Six species of Pionus, so which one do you like best? What attracts you to one and not the other? Is it the color or something else? Each specie of Pionus is remarkably great and you will find that you will maybe be choosing one over the other due to the availability to you in your area of where you live perhaps... maybe that is the determining factor or even pricing may dictate what you choose.  I think all the Pionus species are great and from my stand point, I would not rule any single one out as they are all great!. If it's a Pionus specie you want, do not settle for another parrot specie just to satisfy your need for a parrot. Sometimes you must wait a while before a Pionus becomes available. Believe me, settling for another parrot that you really did not have your heart set on can really be a big let down... even though you can always easily love any parrot... it's hard not to!!

I hear it over time in and time out - talking ability, which ones talk the best? The Maximilian generally is the best talker of the 6 species but then I have heard some Blue Heads talk very well too. They are all a bit on the raspy side and none will have near the clarity of an African Grey or an Amazon.
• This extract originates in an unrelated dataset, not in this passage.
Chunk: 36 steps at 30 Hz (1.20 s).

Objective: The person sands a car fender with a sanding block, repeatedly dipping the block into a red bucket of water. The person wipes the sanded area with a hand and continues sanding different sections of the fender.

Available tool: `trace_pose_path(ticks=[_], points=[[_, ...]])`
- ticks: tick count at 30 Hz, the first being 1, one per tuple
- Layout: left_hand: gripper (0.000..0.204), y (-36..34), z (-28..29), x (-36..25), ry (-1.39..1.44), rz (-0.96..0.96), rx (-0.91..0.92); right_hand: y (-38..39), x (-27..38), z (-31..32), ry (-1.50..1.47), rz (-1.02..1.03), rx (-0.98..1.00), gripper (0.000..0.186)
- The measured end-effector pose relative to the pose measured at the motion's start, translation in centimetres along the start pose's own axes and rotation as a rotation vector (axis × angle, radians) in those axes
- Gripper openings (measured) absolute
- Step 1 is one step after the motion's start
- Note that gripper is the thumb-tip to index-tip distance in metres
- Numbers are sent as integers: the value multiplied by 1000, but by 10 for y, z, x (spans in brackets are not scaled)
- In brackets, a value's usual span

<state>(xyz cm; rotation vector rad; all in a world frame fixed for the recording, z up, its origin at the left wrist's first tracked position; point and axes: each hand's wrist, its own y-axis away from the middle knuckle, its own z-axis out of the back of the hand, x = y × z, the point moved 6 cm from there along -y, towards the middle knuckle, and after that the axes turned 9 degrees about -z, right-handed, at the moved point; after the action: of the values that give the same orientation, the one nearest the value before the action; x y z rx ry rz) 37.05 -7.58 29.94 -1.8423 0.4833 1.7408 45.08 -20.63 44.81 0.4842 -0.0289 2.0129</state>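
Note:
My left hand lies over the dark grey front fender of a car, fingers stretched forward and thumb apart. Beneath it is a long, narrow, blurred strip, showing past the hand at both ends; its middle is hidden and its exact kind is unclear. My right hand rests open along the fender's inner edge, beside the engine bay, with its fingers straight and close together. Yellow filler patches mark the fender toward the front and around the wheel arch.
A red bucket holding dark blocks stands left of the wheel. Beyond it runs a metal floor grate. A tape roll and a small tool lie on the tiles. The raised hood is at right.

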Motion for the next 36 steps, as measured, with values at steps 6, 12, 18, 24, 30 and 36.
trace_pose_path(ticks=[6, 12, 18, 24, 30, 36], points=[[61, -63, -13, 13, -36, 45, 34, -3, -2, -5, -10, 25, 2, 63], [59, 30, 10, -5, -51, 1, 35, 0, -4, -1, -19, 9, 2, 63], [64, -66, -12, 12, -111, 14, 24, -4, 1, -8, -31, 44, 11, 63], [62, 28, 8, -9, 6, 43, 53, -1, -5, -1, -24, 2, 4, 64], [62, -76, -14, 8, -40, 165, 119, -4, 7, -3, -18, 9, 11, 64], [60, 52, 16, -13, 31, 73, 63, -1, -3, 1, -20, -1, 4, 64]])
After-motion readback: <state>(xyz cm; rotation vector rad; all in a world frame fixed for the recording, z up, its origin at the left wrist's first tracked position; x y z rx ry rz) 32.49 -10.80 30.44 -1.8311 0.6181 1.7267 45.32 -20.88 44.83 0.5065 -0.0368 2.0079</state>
Pionus are understandable in speaking, the White Cap & Dusky are pretty raspy sounding but so darn cute in the way their voices sound!

The size of the Pionus is not drastic from one to the other by real big differences. So any one of them will require the same cage size so with that in mind that is easy enough and you can read on the page about Cages and Toys. Toys play a big part in their well being so do not leave toys out of their lives. Read on the Caging and Toys page of this site or there is info on our sister site.

What to look for when purchasing your Pionus... as always - bright eyes, clean and clear sounding nostrils. The Pionus naturally has a "wheezing" sound as this is one of their traits when they feel insecure, excited or nervous... so do not think it may necessarily have a breathing problem, most likely it may be wheezing from being nervous or excited.  A bird in good health should not be sitting puffed up and shivering. Although Pionus can be known to puff up to look like are big and bad and want to show authority! Birds will also quiver or shake too when nervous or excited so you must know when and why the bird is doing it.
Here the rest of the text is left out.